F. Definisi Istilah dan Definisi Operasional


1. Definisi Istilah
a. Introvert
Introverts are energized by the internal world of ideas, emotions
and impressions (Laney Olsen, 2002). Introvert diberi energi oleh
dunia internal gagasan, emosi dan kesan. Pada orang introvert
kepribadian dan cara berpikir mereka berbeda dengan ekstrovert,
introvert lebih memilih untuk memiliki waktu sendiri yang
digunakan untuk merenung dibanddisbandinguti acara atau
aktivitas sosial dengan orang lain.
b. Emotion Focus Coping (EFC)
Merupakan bentuk strategi untuk memecahkan masalah yang
berfokus pada emosi, dengan mengatur respon emosional terhadap
situasi yang menekan. Salah satu contoh coping yang sering
digunakan adalah berkelompok dan atau melakukan hal yang
disukai, cara ini sering dipakai untuk mengurangi tingkat stres dan
tekanan emosi.
c. Siswa Sekolah Menengah Pertama
Individu yang memiliki rentang usia antara 12 sampai 15 tahun
yang telah menyelesaikan studi pada jenjang Sekolah Dasar. Pada
usia tersebut disebut juga sebagai Tingkat Remaja Awal.
d. Panduan Pemahaman EFC pada Siswa dengan Media Menulis
(Journal Writing)
Panduan atau pedoman yang berisi tentang coping yang dibutuhkan
oleh siswa introvert dalam mengelola hubungan sosial melalui
tulisan (puisi, cerita pendek, diary, dsb).

2. Definisi Operasional
Pengembangan Emotion Focus Coping Pada Siswa Introvert dengan
Menggunakan Teknik Menulis
Panduan Pengembangan Emotion Focus Coping adalah pentujuk yang
berisi informasi untuk guru pembimbing dalam memberikan layanan
bantuan kepada siswa, khususnya siswa introvert.
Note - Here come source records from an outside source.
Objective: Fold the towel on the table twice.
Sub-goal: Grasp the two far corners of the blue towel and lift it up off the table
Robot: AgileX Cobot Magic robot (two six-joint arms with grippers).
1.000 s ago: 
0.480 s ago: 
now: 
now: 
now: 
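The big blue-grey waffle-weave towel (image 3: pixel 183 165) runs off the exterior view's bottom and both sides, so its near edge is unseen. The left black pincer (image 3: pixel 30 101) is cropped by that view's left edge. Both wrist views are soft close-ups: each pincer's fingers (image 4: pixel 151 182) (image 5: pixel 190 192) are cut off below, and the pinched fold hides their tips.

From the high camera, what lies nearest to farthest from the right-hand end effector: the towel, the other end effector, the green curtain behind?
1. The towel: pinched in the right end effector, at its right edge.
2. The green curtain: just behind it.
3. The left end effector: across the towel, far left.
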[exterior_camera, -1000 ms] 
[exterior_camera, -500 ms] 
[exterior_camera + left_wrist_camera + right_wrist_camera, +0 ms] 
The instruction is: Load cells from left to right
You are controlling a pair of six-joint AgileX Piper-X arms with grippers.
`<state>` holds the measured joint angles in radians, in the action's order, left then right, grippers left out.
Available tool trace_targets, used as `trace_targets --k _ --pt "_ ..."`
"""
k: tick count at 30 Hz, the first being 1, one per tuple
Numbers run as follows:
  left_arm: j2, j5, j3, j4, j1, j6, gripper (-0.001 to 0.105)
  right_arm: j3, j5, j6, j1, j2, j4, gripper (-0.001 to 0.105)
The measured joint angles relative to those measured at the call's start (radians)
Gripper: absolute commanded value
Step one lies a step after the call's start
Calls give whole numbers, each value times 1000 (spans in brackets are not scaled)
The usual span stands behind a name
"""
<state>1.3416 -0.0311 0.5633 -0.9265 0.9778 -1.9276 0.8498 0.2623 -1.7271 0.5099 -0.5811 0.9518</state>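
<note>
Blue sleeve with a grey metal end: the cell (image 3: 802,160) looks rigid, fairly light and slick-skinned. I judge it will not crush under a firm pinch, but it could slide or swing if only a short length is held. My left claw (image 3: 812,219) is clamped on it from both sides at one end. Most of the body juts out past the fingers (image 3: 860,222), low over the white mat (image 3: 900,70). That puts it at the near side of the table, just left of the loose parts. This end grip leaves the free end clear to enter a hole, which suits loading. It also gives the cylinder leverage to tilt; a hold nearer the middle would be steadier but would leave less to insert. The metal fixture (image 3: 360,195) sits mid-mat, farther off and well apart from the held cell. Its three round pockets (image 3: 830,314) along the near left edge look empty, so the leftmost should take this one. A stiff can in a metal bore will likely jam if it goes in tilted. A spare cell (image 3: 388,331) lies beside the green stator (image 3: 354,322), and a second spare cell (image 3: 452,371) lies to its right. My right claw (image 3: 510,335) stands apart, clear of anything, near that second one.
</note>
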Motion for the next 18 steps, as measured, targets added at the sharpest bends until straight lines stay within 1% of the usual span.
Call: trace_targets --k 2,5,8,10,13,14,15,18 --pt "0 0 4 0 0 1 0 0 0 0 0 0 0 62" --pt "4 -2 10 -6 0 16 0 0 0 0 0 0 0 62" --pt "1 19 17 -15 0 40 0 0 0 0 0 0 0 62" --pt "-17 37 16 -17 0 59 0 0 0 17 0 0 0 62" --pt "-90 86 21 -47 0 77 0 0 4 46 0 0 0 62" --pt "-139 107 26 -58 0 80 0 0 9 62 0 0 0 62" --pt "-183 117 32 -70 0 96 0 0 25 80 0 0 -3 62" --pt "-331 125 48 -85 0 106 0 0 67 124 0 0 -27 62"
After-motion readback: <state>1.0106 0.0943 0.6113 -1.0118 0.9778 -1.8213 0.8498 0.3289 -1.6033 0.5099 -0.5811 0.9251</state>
Panduan ini terdiri dari
tahapan-tahapan untuk mengelola Emotion Focus Coping, tahapan tersebut
meliputi 1) Pengenalan introvert dan ekstrovert, 2) Perbedaan antara
introvert dan ekstrovert, 3) Mengelola Emotion Focus Coping sebagai
pengatur emosi terhadap situasi yang menekan. Maka dengan
dilaksanakannya tahap-tahap tersebut siswa introvert mampu mengelola
hubungan sosialnya dengan baik, bahkan dengan orang-orang yang tidak
dekat dengan dirinya. Sedangkan untuk siswa, partisi layanan, akan
dibagikan berupa lembar evaluasi yang akan digunakan untuk
mengevaluasi kegiatan layanan yang telah diberikan. Produk panduan
yang dihasilkan disusun berdasarkan kajian empirik dan kajian teoritik
yang siap duji validitas, keefektifitasan da kepeaktisannya.